- ¡Deja ya de roncar! ¡Que vengüenza!
Mario me da un codazo para que despierte.
- ¿Por donde vamos?
- Llegando a Sevilla.
La estación está tomada por la policía, perros que se acercan y olisquean.
- ¿Que has hecho con la botella? – Pregunto.
- Aquí la tengo. ¿La tiro?
Como una aparición Carmele Marchante aparece ante nosotros pidiendo fuego, nos susurra:
- Tranquilos, no pueden olerla.
- ¿Cómo?
- Yo estaba en la furgoneta del callejón cuando os dió la botella. Tomad mi tarjeta, llamadme mañana y hablamos. Sobre todo no abridla.
Se da la vuelta y sigue los pasos de Francisco Rivera que acaba de pasar hablando por el móvil. Nos miramos incrédulos.
- ¿La llamamos, a lo mejor sabe algo de esto?- Le digo a Mario.

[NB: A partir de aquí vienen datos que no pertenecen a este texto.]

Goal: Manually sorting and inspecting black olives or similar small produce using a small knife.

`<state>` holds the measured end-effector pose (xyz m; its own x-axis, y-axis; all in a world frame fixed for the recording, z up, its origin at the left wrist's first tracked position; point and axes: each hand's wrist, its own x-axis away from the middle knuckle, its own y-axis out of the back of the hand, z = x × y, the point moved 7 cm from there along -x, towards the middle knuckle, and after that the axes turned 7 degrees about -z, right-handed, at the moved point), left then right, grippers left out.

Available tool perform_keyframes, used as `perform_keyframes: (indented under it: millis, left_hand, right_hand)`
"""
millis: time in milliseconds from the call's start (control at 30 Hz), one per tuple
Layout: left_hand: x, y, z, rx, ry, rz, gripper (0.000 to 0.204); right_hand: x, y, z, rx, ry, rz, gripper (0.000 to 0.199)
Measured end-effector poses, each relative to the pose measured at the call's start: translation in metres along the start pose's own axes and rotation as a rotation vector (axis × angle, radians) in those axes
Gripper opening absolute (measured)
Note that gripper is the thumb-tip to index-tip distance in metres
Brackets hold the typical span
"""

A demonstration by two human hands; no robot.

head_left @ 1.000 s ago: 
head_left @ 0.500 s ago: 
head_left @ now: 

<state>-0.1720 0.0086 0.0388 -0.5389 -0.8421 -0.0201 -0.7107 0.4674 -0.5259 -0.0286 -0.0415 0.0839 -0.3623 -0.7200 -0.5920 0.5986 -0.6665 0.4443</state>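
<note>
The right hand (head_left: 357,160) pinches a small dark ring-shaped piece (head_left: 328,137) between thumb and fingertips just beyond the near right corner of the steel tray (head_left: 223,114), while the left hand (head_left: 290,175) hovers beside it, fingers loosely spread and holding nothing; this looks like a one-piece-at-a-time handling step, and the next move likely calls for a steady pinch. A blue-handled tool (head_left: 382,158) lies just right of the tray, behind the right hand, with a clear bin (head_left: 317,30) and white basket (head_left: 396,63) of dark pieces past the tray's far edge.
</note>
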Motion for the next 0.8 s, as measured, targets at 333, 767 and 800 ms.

Él para esas cosas de la televisión es muy radical. Menudo se puso cuando le dije en broma que había mandado un correo a “Reforma Sorpresa” para que nos hicieran algo en el lavadero, menos mal que nunca contestaron. Me imagino a Nuria Roca, la presentadora y la decoradora en el lavadero y me da algo.
- Yo no la llamo, allá tu si quieres hacerlo.
Salimos por un lateral de la estación, tenemos el coche aparcado allí mismo. El sol es tan especial en Sevilla pero hoy está todo nublado.